Sevel, prorogato l’accordo con i francesi

Fca e gruppo Psa prolungano fino al 2023 la collaborazione per la produzione dei veicoli commerciali leggeri
ATESSA. Fca e gruppo Psa hanno prolungato fino al 2023 la collaborazione nella produzione di veicoli commerciali leggeri, che prosegue con successo da 40 anni. L’accordo prevede la continuazione della produzione dei modelli Fiat Ducato, Peugeot Boxer e CitroÙn Jumper, ma anche nuove versioni per i brand Opel e Vauxhall. Per soddisfare la crescita della domanda prevista da Fca e Psa, verrà aumentata la capacità produttiva dello stabilimento di Sevel da quest'anno, con un possibile incremento dei turni. L’accordo prevede inoltre l’utilizzo complementare di capacità produttiva di Psa per assemblare alcune versioni del veicolo commerciale più grande per soddisfare la domanda dei clienti dei brand Peugeot, CitroÙn, Opel e Vauxhall nel medio termine.
Intanto i sindacati si preparano ad una delle stagioni più calde di Sevel. Il prosieguo della joint-venture fino al 2023, la salita produttiva, l'aumento dei turni e due nuovi modelli di Ducato nel prossimo futuro (la nuova versione del furgone commerciale più venduto in Europa e il modello elettrico) sono gli argomenti da trattare nei prossimi incontri con il direttivo dello stabilimento dei Ducato Fiat, Boxer Peugeot e Jumper Citroen. E in ballo ci sono anche nuove assunzioni, sia in Sevel che in tutto il suo indotto.
«E' una conferma più che positiva quella sulla joint venture» interviene Gianluca Gagliardi, Fismic Chieti «sono già partite le selezioni per nuove assunzioni e come sindacato chiederemo che si dia la precedenza a giovani del territorio. Sevel continua a garantire una maggiore stabilità per il futuro rispetto a tutti gli altri stabilimenti del gruppo Fca e rispetto a fabbriche che delocalizzano, chiudono e licenziano per effetto della globalizzazione. Inoltre, come già dimostrato nelle scorse settimane, lo stabilimento abruzzese dà la garanzia che si entra come somministrati, ma che i contratti verranno stabilizzati».

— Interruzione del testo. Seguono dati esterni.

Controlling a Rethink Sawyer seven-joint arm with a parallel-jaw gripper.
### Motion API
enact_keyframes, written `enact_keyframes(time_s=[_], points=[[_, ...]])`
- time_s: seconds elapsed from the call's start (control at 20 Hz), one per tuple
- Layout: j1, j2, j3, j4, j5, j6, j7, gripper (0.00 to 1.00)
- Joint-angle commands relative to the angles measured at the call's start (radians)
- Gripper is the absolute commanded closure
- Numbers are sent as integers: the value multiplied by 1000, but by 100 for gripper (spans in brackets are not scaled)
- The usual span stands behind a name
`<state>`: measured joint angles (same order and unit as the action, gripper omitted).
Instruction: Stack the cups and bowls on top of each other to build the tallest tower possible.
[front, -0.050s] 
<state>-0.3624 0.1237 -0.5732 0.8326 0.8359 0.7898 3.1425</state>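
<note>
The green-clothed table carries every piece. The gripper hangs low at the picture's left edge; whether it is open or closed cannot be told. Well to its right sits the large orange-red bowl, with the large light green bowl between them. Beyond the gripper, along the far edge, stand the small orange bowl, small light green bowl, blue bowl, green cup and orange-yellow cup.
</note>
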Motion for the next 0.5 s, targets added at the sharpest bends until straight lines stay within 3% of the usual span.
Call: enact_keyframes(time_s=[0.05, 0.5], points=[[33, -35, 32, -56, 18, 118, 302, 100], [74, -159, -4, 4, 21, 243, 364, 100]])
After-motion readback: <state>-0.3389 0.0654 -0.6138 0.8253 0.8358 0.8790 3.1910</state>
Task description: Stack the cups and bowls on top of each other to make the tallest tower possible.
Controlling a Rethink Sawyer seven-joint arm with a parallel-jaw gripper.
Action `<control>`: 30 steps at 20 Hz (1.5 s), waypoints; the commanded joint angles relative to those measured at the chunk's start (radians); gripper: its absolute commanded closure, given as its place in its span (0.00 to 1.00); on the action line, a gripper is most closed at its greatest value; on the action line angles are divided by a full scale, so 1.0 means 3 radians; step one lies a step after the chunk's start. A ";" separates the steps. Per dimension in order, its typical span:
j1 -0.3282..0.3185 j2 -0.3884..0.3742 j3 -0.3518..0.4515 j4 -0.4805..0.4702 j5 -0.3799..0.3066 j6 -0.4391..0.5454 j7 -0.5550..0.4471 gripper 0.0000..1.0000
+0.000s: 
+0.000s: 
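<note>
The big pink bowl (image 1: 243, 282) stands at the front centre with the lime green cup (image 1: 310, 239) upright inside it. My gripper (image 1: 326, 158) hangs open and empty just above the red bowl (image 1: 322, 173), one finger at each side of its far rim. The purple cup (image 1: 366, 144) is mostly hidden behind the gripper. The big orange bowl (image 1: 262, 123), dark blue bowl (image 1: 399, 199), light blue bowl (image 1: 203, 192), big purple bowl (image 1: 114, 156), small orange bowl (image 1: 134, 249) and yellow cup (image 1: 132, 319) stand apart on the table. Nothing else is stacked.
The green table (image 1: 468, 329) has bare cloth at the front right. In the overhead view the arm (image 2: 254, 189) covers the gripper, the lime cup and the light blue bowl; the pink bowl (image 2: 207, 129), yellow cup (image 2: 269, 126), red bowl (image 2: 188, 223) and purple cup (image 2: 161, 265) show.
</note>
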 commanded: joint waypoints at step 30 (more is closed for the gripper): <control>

«La prosecuzione dell'accordo con i francesi di Psa, dopo quello che si temeva a seguito dell’acquisto di Opel è una conferma ufficiale molto positiva» considera Nicola Manzi, Uilm Chieti-Pescara «in questo modo possiamo guardare positivamente al futuro perché l'impatto di questa alleanza creerà nuovi occupati sia in Sevel che nell'indotto. Quanto ai nuovi turni è chiaro che ogni cambiamento prevede un po' di apprensione, ma ricordo che l'aumento della turnazione è previsto sia nel contratto collettivo specifico Fiat che nel contratto nazionale. Oltre tutto si allenterà sugli straordinari».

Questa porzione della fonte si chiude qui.